Ese año, tras la caída del gobierno prorruso de Viktor Yanukóvich, Moscú lanzó
una primera intervención en otra ex república soviética, Ucrania, cuya
aproximación al bloque occidental quería cortar por lo sano. Dio apoyo militar
a las provincias separatistas de mayoría rusa de Donetsk y Luhansk, en la
región oriental del Donbass, e invadió y se anexionó la península de Crimea, en
el Mar Negro, sede de la histórica base naval rusa de Sebastopol. Hubo airadas
protestas internacionales y los países occidentales aprobaron un paquete de
sanciones, todavía vigentes, que dañaron temporalmente la economía rusa (sin
cambiar esencialmente las cosas). Pero Putin comprobó hasta dónde estaban
dispuestos a llegar sus adversarios. Y hasta dónde no.
El jefe del
Kremlin sabía, pues, perfectamente, que tampoco en el 2022 ni EE.UU. ni Europa moverían un solo tanque, un
solo soldado, para defender a Ucrania –un país ajeno a la OTAN– en caso de
ataque. Lo habían declarado públicamente. Y lo habían demostrado con sus
acciones. Incluso las amenazas sobre represalias devastadoras en el plano
económico y financiero podía el presidente ruso acogerlas con reserva.
Si le cabía
alguna duda, la sugerencia de Joe Biden de que una “incursión menor” de Rusia
en Ucrania comportaría un nivel de sanciones también limitado debió acabar de
convencerle. EE.UU. y sus aliados le castigarían, sin duda. Pero la ambigüedad
del presidente norteamericano y las divisiones explícitas de los países europeos
–con Alemania e Italia encabezando el grupo de los tibios– mostraban que sus
adversarios tampoco querían hacerse mucho daño y que, llegado el caso,
administrarían el castigo con mucho tiento.
Envalentonado,
Putin decidió poner en práctica el mismo guion que en Georgia. Antes de lanzar
el ataque, el presidente ruso reconoció la independencia de las autoproclamadas
repúblicas populares de Donetsk y Luhansk, y anunció el envío de tropas para
“protegerlas” de fantasmagóricas amenazas. Su objetivo, como parece indicar la
ofensiva militar iniciada el jueves, no es sólo tomar el control directo de las
dos provincias rebeldes –que ya estaban tuteladas de hecho por Rusia desde el
2014–, sino derribar al gobierno del presidente Volodímir Zelenski e imponer un
régimen títere.
Las
primeras baterías de sanciones anunciadas por Washington y Bruselas tras la
invasión aprietan considerablemente las tuercas a Moscú y por primera vez
alcanzan al propio presidente ruso. Pero no parecen tan duras como se había
anunciado (la desconexión de los bancos rusos del sistema de pagos
internacional Swift, por ejemplo, no ha sido adoptada a causa de las
reticencias europeas). Y en todo caso, como también apuntaba la investigadora
Julia Friedlander, ex consejera de la Casa Blanca, en The Washington Post, “no
tendrán un impacto disuasivo inmediato”. Rusia, por otra parte, se ha preparado
para ello y, además de reforzar la relación económica y comercial con China, ha
constituido una reserva de divisas extranjeras y de oro por valor de 630.000
millones de dólares. Así que puede aguantar el primer tirón.

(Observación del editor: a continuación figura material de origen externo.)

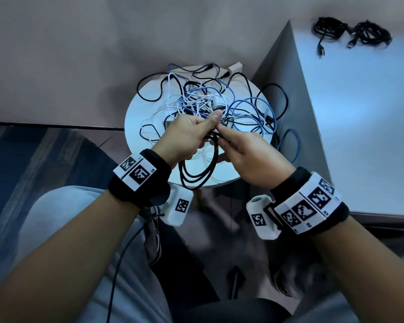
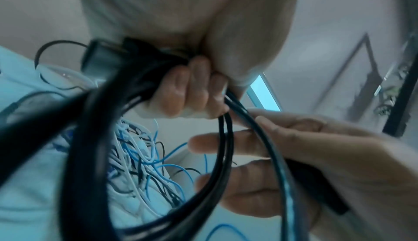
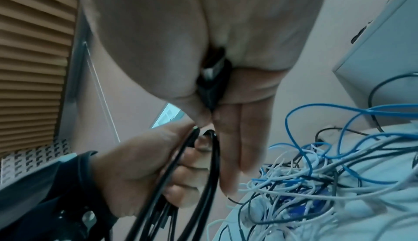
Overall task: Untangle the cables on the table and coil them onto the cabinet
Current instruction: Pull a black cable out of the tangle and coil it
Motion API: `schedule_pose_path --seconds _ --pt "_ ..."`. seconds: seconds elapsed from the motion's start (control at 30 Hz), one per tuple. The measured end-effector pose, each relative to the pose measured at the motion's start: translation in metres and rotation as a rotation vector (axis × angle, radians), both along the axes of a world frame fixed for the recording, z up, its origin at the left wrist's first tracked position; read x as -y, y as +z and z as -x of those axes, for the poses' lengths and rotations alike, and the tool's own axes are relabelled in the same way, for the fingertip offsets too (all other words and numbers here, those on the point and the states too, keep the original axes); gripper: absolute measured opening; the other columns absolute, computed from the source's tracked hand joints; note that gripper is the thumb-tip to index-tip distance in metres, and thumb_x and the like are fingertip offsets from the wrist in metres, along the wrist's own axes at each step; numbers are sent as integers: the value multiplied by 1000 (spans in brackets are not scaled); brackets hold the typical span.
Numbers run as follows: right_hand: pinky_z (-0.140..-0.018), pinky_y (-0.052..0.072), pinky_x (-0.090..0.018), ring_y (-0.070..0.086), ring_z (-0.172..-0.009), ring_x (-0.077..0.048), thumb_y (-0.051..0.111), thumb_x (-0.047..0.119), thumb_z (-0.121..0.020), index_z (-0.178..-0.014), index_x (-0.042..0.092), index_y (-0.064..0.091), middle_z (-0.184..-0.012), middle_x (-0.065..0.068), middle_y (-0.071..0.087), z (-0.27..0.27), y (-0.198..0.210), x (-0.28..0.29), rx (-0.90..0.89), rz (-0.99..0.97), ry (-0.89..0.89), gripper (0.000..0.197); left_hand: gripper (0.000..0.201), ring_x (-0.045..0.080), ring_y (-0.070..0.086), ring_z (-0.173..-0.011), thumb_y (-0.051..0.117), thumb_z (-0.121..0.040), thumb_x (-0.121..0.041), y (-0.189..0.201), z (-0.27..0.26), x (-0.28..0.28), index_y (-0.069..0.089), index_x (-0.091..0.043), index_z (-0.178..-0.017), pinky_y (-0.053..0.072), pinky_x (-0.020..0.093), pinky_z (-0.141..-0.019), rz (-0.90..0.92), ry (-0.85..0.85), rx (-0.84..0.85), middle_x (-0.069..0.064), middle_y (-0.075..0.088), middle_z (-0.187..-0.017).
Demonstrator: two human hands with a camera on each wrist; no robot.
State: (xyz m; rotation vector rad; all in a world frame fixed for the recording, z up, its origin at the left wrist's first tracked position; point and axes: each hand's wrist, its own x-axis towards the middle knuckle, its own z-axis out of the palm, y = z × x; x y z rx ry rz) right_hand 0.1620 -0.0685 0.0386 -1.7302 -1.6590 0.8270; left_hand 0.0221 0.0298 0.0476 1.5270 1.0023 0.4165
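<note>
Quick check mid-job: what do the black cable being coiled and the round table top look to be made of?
Black coiled cable: apparently a rubbery or PVC jacket, smooth with a slight sheen; it bends into hanging loops in the left hand. Round white table top: hard, smooth and matte, perhaps painted wood or laminate; the pictures cannot settle which.

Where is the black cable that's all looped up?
In the head view, the black coil hangs from the left hand, beside the right hand, above the round table's near edge.

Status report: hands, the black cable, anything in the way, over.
Left hand grips black cable coil; right hand pinches its plug end. Two coils already on cabinet. Tangle on table.
</note>
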Motion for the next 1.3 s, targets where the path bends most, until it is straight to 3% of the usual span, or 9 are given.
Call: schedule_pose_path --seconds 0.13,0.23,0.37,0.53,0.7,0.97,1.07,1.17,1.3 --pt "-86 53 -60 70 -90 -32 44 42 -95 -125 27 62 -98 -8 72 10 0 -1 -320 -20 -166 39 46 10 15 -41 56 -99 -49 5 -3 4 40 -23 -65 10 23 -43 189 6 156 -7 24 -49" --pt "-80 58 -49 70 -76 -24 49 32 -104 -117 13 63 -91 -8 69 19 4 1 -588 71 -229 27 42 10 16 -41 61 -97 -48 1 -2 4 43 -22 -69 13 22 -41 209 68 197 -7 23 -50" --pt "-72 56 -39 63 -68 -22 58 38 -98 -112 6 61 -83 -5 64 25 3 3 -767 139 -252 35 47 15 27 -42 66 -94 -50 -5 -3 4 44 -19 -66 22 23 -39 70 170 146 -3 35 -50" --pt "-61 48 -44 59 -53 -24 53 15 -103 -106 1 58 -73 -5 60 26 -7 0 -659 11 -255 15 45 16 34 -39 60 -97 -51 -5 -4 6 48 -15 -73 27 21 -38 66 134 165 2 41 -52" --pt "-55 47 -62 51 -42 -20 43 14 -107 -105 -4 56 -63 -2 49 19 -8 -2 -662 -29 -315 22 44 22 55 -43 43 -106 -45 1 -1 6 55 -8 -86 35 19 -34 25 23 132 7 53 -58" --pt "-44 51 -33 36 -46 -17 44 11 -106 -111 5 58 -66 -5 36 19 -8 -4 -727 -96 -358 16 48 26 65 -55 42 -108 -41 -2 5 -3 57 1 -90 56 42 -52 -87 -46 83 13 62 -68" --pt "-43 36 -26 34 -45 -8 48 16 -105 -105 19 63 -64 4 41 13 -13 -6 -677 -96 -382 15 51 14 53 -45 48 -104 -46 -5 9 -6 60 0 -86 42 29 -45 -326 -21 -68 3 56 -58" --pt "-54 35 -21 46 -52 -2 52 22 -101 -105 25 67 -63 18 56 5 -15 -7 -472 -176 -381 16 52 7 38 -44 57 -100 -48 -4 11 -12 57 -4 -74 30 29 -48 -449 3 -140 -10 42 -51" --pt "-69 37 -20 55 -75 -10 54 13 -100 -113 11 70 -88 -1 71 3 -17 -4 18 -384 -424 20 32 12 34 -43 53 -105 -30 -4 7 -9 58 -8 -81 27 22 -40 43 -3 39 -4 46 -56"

Putin probablemente gane su apuesta inmediata en Ucrania y consiga imponer el desmembramiento o neutralización del país. Pero esa victoria, a costa de dolor, sangre y destrucción, no hará más fuerte a Rusia –convertida en un paria mundial– sino a sus enemigos de la OTAN, más cohesionados que nunca. Y a la larga puede significar su ruina.